Thanks for the info! Are you still using Fastmail or have you moved to another service?


I am still on Fastmail. Their on-boarding is strong. Very other places have a similar on-boarding / import tool built right in.


Yes, obviously no problems -- Fastmail is the gold standard for indy email hosting. I don't want "integration" from my email provider. Their web client is so good I have stopped using native imap clients. On mobile I use the native exchange client with my own service that proxies to imap, so I can't say anything about their mobile support.

Recently we lost connectivity from our colo to their IMAP endpoint and although I already knew it was some BGP cluster-f, I pitched in a support ticket just to see what would happen. Received a reply noting the known BGP cluster-f peering with <our transit provider> and providing the exact time that connectivity had been restored. Can't expect much better than that. They actually responded quicker than our transit provider did.


Pretty happy fastmail user - business of 2. I migrated away from gmail to avoid the possibility of being locked out without recourse.

I use shared labels heavily when onboarding my assistant for him to respond to emails (from his own email) and to assign emails for him to look at.


I was.
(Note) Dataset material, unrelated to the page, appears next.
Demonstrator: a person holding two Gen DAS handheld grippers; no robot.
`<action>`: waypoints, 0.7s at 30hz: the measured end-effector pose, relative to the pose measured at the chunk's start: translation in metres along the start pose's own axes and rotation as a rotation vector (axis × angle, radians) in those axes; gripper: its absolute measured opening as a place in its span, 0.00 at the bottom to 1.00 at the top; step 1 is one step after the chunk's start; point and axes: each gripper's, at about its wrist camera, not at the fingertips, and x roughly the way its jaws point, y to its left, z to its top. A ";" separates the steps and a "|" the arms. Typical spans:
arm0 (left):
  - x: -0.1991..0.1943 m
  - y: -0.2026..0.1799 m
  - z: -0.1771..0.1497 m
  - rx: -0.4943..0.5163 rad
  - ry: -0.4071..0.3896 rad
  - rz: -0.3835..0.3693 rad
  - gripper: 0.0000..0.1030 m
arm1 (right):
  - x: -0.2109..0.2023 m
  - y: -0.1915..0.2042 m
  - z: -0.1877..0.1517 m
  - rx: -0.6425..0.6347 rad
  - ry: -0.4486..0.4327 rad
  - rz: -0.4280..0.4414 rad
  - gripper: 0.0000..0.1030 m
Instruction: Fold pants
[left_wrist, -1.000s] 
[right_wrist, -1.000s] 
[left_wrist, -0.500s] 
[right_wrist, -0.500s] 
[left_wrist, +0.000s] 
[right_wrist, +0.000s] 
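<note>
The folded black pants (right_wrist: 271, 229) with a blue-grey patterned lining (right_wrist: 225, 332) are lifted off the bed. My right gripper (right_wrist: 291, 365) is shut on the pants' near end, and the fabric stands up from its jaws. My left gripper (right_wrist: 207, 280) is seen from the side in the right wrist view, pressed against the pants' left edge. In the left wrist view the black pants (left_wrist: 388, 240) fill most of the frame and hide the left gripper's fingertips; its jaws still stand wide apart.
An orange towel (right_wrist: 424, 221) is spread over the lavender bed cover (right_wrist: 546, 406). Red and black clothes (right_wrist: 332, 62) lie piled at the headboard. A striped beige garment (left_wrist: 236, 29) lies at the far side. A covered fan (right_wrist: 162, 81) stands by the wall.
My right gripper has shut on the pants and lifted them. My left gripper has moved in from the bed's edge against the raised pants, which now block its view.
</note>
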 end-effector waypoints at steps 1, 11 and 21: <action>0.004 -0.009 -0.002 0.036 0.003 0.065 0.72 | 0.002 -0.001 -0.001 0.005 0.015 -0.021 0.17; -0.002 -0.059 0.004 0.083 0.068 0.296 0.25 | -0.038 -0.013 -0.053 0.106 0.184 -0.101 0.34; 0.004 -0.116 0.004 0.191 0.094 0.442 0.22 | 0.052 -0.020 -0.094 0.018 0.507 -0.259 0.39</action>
No problems with it at all other than the native iOS Fastmail app was useless without a data connection. You couldn’t do anything offline. Also it’s difficult to export all your data from calendars and contacts. And there is no notes API or back capability at all.

I’m now using apple iCloud+ for all of this as it is basically free for me anyway and everything works offline.


> You couldn’t do anything offline.

This is awful especially since data can be spotty on mobile, but I noticed other mobile mail apps have this issue. I prefer when my email client caches the emails so it doesnt matter where I am, I can at least look at a historic account of things.


Isn't that called POP instead of IMAP? It makes some sense that you need to be online to see your messages stored online.


Both POP and IMAP can work offline. Point of data - iOS mail works perfectly when you’re offline and syncs the changes when you get back online. These protocols were designed during the days when data was at a huge premium. Fastmail’s own app seems like a mobile app interface to their website than a real mail client. I have setup iOS Mail to download and keep a copy of last 30 days but use fastmail for most day to day stuff.


As a person with an older device of smaller capacity constantly being reminded by the OS of the small amount of space remaining, I'm quite happy to not have that data cached. That's me though, and we all like different things. Just pointing out that while you might prefer the offline, I prefer not. As a dev, these are the things you flip a coin and know you're going to not please everyone and move on to the next item.


POP and IMAP are just transfer protocols and don't dictate what the client does with the mail once received. IMAP should always be used for various reason, the biggesting being:

POP is a real disaster if you have multiple clients trying to use the same mailbox. There is no way to sync message state (read,unread,flagged,replied,...) across clients. Clients randomly delete mail from the server side.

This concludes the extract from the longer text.